Why dated? It's elevated. It was probably elevated 200 years ago, too.


----------



## Kajjo

The title phrase is of course archaic or dated, because the old "verlanget" instead of "verlangt" ist used. This is not contemporary standard German.

In my ears, "Es verlangt mich nach dir" is fairly dated as well and not just elevated. It is extremely old-fashioned at best and does not sound "elevated" to me. It sounds biblical and archaic.


----------



## cuore romano

Dated or not - I think it's beautiful.


----------



## Shiratori99

I believe this sentence can be interpreted in two ways:

1. Nach Dir, Herr. <break> Verlanget mich. = Go ahead, My Lord. Desire me.

2. Nach Dir, Herr, verlanget mich. = The one I desire is you, My Lord.


Granted, the first interpretion is very unlikely, but I listed it for the sake of completeness.
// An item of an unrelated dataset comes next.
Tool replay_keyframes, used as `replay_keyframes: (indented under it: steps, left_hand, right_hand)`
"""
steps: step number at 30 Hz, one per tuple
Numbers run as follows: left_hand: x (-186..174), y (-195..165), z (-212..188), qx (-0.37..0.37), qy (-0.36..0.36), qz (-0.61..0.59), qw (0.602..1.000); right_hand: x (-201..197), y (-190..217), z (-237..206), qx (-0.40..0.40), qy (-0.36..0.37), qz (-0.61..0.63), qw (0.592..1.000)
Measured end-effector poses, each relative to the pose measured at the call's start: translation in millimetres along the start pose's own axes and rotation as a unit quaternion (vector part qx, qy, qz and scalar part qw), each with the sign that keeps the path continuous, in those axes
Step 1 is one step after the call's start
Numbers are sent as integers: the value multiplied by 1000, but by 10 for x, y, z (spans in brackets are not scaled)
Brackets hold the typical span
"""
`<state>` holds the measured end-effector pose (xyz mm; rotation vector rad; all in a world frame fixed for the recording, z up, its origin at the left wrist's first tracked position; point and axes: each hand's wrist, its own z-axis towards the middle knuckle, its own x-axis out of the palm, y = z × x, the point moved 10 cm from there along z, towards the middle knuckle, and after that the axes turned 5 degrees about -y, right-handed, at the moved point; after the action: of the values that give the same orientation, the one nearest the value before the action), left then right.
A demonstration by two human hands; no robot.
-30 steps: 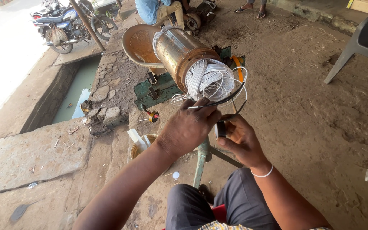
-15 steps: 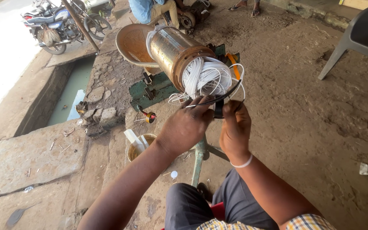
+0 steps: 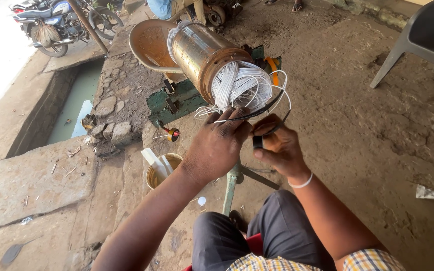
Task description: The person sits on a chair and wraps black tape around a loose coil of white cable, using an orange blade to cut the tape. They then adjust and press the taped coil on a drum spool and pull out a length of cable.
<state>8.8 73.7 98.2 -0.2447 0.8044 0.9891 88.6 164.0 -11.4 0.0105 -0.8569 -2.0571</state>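
From the head camera, the risk is seen first: the bundle of white wires (image 3: pixel 242 88) spilling from the end of the rusty metal cylinder (image 3: pixel 204 50) could be snagged or pulled out of order if the black strip (image 3: pixel 257 113) is drawn too hard across it, and thin wire insulation could be nicked where it is pinched. The cylinder is held on a green stand (image 3: pixel 177 100) over bare ground, so a sideways tug could also shift it.

The left hand (image 3: pixel 217 145) is seen curled, fingers pressed together at the wire ends just below the bundle, with one end of the black strip pinched there. The right hand (image 3: pixel 280 148) is closed narrowly around a small dark object, possibly a tape roll, though that cannot be told for sure. A small bucket (image 3: pixel 161 170) is seen beside the stand, well apart from both hands.
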Motion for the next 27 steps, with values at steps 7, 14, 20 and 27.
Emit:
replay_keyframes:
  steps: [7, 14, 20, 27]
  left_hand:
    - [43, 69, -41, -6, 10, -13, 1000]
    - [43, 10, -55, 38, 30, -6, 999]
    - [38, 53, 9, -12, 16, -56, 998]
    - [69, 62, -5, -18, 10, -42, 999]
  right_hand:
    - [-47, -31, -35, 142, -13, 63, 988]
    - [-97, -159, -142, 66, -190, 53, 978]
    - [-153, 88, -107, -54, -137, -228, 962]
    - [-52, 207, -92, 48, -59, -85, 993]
"Es verlanget mich" is a somewhat archaic set phrase literally meaning "it makes me desire". What the "it" is, is not specified. This is just a wild guess, but I suppose the purpose of this construction is to shift the blame of "desiring something" away from oneself onto an unspecified entity. In the context of Christian folklore, maybe on a succubus or on Satan himself (if the desired thing was something bad).
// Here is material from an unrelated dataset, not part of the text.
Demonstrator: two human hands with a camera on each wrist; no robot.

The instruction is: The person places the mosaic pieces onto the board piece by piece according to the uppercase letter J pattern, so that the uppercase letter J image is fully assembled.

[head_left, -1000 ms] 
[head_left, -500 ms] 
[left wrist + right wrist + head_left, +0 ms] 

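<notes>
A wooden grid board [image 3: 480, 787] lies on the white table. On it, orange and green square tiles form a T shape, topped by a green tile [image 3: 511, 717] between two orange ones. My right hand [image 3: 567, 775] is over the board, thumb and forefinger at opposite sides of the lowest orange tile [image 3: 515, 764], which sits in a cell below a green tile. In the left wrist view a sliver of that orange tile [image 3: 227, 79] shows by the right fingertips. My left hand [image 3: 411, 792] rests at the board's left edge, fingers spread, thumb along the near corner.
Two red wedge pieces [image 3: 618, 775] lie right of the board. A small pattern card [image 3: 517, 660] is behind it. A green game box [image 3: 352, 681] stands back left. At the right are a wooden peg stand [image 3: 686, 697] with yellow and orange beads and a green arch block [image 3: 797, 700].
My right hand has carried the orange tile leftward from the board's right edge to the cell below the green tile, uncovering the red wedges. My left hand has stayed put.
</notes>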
Btw, I believe the "dir" in the original sentence should start with a capital letter.


----------



## perpend

Shiratori, If it can be interpreted that many ways, shouldn't we come to the conclusion that the question is moot? I appreciate your analysis, btw.


----------



## Shiratori99

perpend said:


> Shiratori, If it can be interpreted that many ways, shouldn't we come to the conclusion that the question is moot? I appreciate your analysis, btw.



It is not that ambiguous. There's just a theoretical possibility that it might be interpreted as #1 (mostly by people who are unfamiliar with the set phrase I mentioned above).


----------



## perpend

Shiratori99 said:


> It is not that ambiguous. There's just a theoretical possibility that it might be interpreted as #1 (mostly by people who are unfamiliar with the set phrase I mentioned above).
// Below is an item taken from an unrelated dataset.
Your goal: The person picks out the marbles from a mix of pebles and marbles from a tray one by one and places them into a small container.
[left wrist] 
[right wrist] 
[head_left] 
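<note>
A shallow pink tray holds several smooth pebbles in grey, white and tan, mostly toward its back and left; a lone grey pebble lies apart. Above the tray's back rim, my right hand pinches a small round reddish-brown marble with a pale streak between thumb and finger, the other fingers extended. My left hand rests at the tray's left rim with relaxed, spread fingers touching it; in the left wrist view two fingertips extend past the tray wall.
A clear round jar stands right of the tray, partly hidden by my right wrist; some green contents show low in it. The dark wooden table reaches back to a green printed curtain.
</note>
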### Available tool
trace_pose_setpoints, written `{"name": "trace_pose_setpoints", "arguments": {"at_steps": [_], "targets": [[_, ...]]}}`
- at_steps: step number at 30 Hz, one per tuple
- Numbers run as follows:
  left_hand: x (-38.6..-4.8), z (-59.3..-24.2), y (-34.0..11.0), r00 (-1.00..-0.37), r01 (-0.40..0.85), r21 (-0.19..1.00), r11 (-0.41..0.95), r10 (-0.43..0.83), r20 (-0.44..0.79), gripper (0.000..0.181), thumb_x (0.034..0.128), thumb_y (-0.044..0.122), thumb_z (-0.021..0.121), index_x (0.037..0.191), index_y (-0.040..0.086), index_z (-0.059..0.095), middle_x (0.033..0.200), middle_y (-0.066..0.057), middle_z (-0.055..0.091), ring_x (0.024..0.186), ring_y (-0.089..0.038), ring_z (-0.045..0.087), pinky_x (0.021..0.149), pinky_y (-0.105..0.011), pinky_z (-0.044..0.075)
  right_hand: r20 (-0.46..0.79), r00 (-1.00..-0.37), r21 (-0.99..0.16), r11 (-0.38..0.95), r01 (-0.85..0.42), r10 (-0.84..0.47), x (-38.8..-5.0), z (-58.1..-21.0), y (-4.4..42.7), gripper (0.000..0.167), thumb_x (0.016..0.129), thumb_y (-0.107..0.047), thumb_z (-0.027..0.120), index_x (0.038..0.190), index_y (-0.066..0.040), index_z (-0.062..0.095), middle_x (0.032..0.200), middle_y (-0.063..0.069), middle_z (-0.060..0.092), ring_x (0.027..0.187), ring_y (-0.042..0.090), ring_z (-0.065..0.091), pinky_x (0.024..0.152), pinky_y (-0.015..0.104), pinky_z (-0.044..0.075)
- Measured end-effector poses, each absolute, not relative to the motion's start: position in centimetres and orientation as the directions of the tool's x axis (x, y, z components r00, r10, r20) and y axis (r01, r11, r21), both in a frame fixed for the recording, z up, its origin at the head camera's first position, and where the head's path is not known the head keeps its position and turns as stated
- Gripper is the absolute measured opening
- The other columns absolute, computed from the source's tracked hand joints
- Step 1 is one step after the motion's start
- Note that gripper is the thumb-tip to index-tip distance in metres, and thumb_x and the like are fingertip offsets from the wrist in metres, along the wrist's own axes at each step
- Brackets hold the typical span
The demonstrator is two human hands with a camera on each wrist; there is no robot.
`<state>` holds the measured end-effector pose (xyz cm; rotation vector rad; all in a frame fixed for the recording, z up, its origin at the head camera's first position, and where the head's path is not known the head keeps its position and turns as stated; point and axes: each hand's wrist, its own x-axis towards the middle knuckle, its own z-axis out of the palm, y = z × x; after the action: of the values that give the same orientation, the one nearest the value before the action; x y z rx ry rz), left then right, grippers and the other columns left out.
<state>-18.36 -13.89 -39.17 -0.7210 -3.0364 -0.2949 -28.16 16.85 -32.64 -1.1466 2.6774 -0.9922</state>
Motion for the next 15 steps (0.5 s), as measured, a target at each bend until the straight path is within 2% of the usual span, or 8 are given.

"It's not that ambiguous" are my new "favorite famous last words". Life is ambiguous.

Who are the people "unfamiliar"?


----------



## Demiurg

Shiratori99 said:


> I believe this sentence can be interpreted in two ways:
> 
> 1. Nach Dir, Herr. <break> Verlanget mich. = Go ahead, My Lord. Desire me.
> ...



That doesn't make sense, because "dir" is singular and "velanget" is plural.


----------



## Shiratori99

perpend said:


> Who are the people "unfamiliar"?



People who don't read books?


----------



## perpend

Erm. Sehr schwach (von dir).


----------



## Shiratori99

Demiurg said:


> That doesn't make sense, because "dir" is singular and "velanget" is plural.



Verlanget is not plural. It can be interpreted as an archaic imperative. E.g.: "Herr, tötet mich!"


----------



## perpend

How do you really *know *this with conviction, Shira?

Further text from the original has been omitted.